| Instructions to follow |
Each entry needs to be reproduced exactly, with none left out.

| Source data |
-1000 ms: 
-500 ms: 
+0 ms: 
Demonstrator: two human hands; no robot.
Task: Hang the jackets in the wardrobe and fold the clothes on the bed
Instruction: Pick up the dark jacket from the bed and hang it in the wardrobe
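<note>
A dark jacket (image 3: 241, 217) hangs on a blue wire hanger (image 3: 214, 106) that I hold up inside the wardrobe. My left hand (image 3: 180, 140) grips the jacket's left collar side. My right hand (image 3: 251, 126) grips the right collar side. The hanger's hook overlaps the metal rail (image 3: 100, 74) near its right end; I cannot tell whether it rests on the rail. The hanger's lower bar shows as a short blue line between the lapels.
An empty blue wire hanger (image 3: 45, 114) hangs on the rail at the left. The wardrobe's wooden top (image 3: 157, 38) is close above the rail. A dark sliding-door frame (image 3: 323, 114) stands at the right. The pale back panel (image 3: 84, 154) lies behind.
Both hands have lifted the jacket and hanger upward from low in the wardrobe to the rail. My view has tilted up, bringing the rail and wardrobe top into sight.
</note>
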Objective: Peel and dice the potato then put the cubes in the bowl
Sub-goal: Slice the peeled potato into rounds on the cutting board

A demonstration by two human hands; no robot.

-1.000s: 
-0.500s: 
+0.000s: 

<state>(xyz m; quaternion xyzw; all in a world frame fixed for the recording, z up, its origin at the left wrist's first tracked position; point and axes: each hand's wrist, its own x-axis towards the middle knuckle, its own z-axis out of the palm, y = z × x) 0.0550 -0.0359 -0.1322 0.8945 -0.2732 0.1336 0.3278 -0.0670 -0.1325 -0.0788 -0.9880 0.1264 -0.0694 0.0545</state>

| Finished exercise |
-1000 ms: 
-500 ms: 
+0 ms: 
Demonstrator: two human hands; no robot.
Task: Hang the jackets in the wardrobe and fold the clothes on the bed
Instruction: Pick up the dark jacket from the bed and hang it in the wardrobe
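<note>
A dark jacket (image 3: 241, 217) hangs on a blue wire hanger (image 3: 214, 106) that I hold up inside the wardrobe. My left hand (image 3: 180, 140) grips the jacket's left collar side. My right hand (image 3: 251, 126) grips the right collar side. The hanger's hook overlaps the metal rail (image 3: 100, 74) near its right end; I cannot tell whether it rests on the rail. The hanger's lower bar shows as a short blue line between the lapels.
An empty blue wire hanger (image 3: 45, 114) hangs on the rail at the left. The wardrobe's wooden top (image 3: 157, 38) is close above the rail. A dark sliding-door frame (image 3: 323, 114) stands at the right. The pale back panel (image 3: 84, 154) lies behind.
Both hands have lifted the jacket and hanger upward from low in the wardrobe to the rail. My view has tilted up, bringing the rail and wardrobe top into sight.
</note>
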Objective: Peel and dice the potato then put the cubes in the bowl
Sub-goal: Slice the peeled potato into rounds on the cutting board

A demonstration by two human hands; no robot.

-1.000s: 
-0.500s: 
+0.000s: 

<state>(xyz m; quaternion xyzw; all in a world frame fixed for the recording, z up, its origin at the left wrist's first tracked position; point and axes: each hand's wrist, its own x-axis towards the middle knuckle, its own z-axis out of the palm, y = z × x) 0.0550 -0.0359 -0.1322 0.8945 -0.2732 0.1336 0.3278 -0.0670 -0.1325 -0.0788 -0.9880 0.1264 -0.0694 0.0545</state>

No additional answer text is required.